Items from a dataset
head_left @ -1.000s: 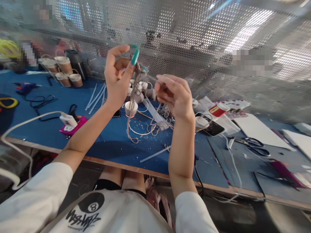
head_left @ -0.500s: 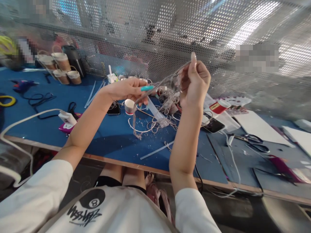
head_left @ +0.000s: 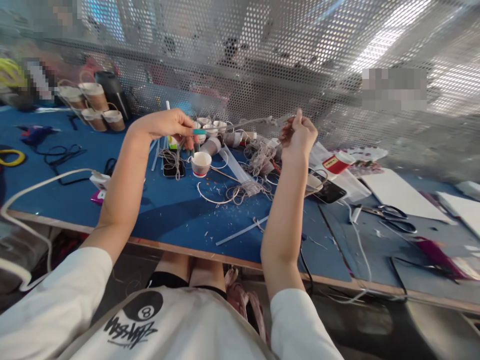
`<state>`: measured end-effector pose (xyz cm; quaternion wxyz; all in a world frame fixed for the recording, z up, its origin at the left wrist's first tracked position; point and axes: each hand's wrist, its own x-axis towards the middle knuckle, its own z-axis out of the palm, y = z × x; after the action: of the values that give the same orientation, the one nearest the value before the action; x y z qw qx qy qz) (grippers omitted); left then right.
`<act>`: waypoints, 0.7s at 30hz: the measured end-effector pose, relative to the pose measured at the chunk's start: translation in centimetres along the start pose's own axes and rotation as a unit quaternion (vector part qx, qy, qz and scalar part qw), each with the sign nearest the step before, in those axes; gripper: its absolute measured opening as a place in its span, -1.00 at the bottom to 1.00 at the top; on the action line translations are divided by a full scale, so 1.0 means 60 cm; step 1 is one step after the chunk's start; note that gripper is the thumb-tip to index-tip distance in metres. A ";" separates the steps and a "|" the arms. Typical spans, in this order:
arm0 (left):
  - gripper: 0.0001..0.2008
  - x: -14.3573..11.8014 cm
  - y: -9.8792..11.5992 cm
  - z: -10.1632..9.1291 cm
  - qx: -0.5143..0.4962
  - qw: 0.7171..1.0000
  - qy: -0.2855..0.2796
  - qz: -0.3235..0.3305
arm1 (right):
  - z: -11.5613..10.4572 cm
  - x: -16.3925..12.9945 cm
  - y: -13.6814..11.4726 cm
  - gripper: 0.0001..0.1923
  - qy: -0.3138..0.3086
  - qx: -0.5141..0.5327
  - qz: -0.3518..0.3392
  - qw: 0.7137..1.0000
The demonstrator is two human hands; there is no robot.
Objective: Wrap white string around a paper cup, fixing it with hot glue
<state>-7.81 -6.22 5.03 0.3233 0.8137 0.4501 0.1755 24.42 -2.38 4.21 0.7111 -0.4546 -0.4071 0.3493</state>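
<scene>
— So, where does the twine [head_left: 245,121] sit?
— Stretched taut between both raised hands, above the blue table [head_left: 176,210]; the left hand [head_left: 168,127] pinches one end between thumb and fingertips, the right hand [head_left: 300,135] is closed in a fist on the other end.

— And below it, from the left?
— Brown paper cups [head_left: 93,102] stand far left by the mesh; a white charger [head_left: 100,181] lies beside the left forearm; a phone [head_left: 173,169] lies under the left hand, a small white cup [head_left: 201,164] just beside it; loose twine scraps [head_left: 247,187] lie between the arms; a red-banded cup [head_left: 337,162] and scissors [head_left: 393,220] lie right of the right hand.
</scene>
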 end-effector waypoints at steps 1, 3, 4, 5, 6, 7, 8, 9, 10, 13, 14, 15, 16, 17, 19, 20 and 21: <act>-0.51 -0.002 0.000 -0.002 0.009 1.000 0.009 -0.020 | -0.001 0.000 -0.001 -0.59 -0.010 0.008 -0.003 1.000; -0.51 -0.006 0.000 -0.003 0.014 0.999 0.022 -0.048 | -0.004 0.003 -0.002 -0.58 -0.030 0.024 -0.013 0.999; -0.51 -0.008 0.001 -0.003 0.005 0.998 0.029 -0.053 | -0.006 0.004 -0.002 -0.57 -0.042 0.031 -0.021 0.998; -0.52 -0.009 0.001 -0.004 -0.012 0.998 0.037 -0.050 | -0.010 0.006 -0.003 -0.56 -0.053 0.037 -0.028 0.998; -0.52 -0.011 0.000 -0.005 -0.035 0.997 0.047 -0.041 | -0.015 0.009 -0.003 -0.56 -0.061 0.042 -0.035 0.997; -0.52 -0.014 -0.002 -0.007 -0.060 0.996 0.059 -0.031 | -0.020 0.011 -0.004 -0.58 -0.070 0.047 -0.041 0.996; -0.51 -0.016 -0.005 -0.009 -0.083 0.994 0.070 -0.022 | -0.025 0.014 -0.004 -0.59 -0.071 0.051 -0.045 0.995; -0.51 -0.019 -0.008 -0.012 -0.101 0.992 0.080 -0.015 | -0.030 0.018 -0.005 -0.60 -0.068 0.055 -0.047 0.995; -0.50 -0.022 -0.011 -0.015 -0.112 0.989 0.090 -0.009 | -0.035 0.021 -0.005 -0.60 -0.062 0.058 -0.045 0.995; -0.51 -0.025 -0.023 -0.021 -0.138 0.984 0.112 -0.004 | -0.043 0.033 -0.004 -0.55 -0.047 0.062 -0.034 0.996; -0.52 -0.025 -0.027 -0.023 -0.151 0.981 0.122 -0.002 | -0.043 0.036 -0.003 -0.54 -0.049 0.063 -0.034 0.996; -0.54 -0.023 -0.031 -0.023 -0.165 0.977 0.132 -0.003 | -0.043 0.038 -0.003 -0.54 -0.055 0.064 -0.034 0.996; -0.56 -0.021 -0.034 -0.024 -0.178 0.973 0.146 -0.004 | -0.042 0.039 -0.003 -0.53 -0.058 0.066 -0.034 0.996; -0.58 -0.019 -0.037 -0.024 -0.188 0.968 0.165 -0.004 | -0.040 0.038 -0.004 -0.52 -0.058 0.068 -0.033 0.995; -0.64 -0.015 -0.040 -0.023 -0.201 0.958 0.203 -0.008 | -0.037 0.034 -0.006 -0.53 -0.051 0.075 -0.027 0.996; -0.68 -0.014 -0.041 -0.023 -0.205 0.953 0.223 -0.015 | -0.035 0.032 -0.007 -0.54 -0.039 0.081 -0.024 0.996; -0.73 -0.012 -0.041 -0.023 -0.208 0.947 0.244 -0.024 | -0.035 0.031 -0.008 -0.56 -0.029 0.087 -0.022 0.996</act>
<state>-10.54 -5.39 4.35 0.3697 0.6500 0.4881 0.4500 27.12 -1.69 4.59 0.7435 -0.3713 -0.4055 0.3806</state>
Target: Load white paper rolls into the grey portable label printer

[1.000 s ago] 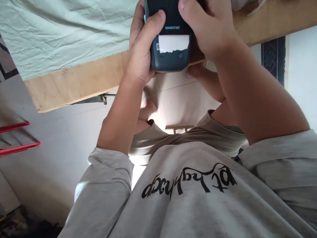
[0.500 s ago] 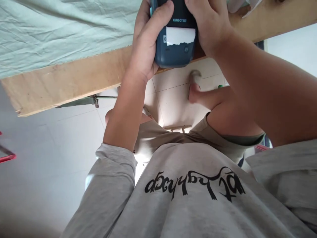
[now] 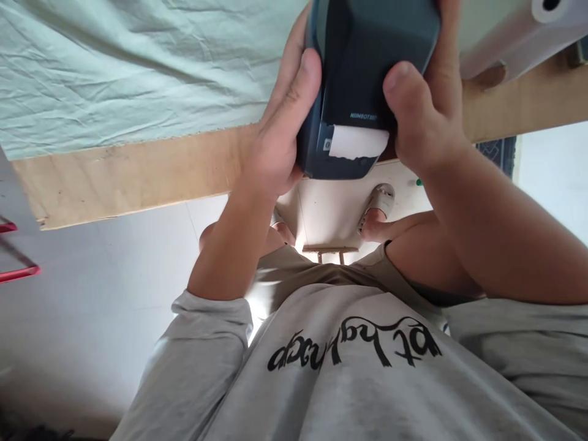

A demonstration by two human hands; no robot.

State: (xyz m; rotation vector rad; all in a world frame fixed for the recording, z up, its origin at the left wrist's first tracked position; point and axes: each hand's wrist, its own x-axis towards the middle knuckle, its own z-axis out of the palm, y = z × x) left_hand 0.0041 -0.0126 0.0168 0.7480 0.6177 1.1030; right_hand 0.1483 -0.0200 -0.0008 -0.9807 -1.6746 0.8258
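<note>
A dark blue label printer is held in both hands over the table's front edge. A strip of white label paper with a torn edge sticks out of its slot. My left hand grips the printer's left side, thumb on its top face. On the right side, my right hand grips it with the thumb pressed on top near the paper slot.
A wooden table is covered with a pale green cloth. A white paper roll lies at the table's right. Below are my grey shirt, my legs and a white tiled floor. A red frame shows at the left edge.
The printer and both hands now sit lower and larger in view, with more of its top face visible. My right thumb has moved onto the top near the paper slot.
</note>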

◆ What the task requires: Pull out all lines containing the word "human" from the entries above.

◆ Answer to the exercise:
The demonstrator is two human hands; there is no robot.
A demonstration by two human hands; no robot.

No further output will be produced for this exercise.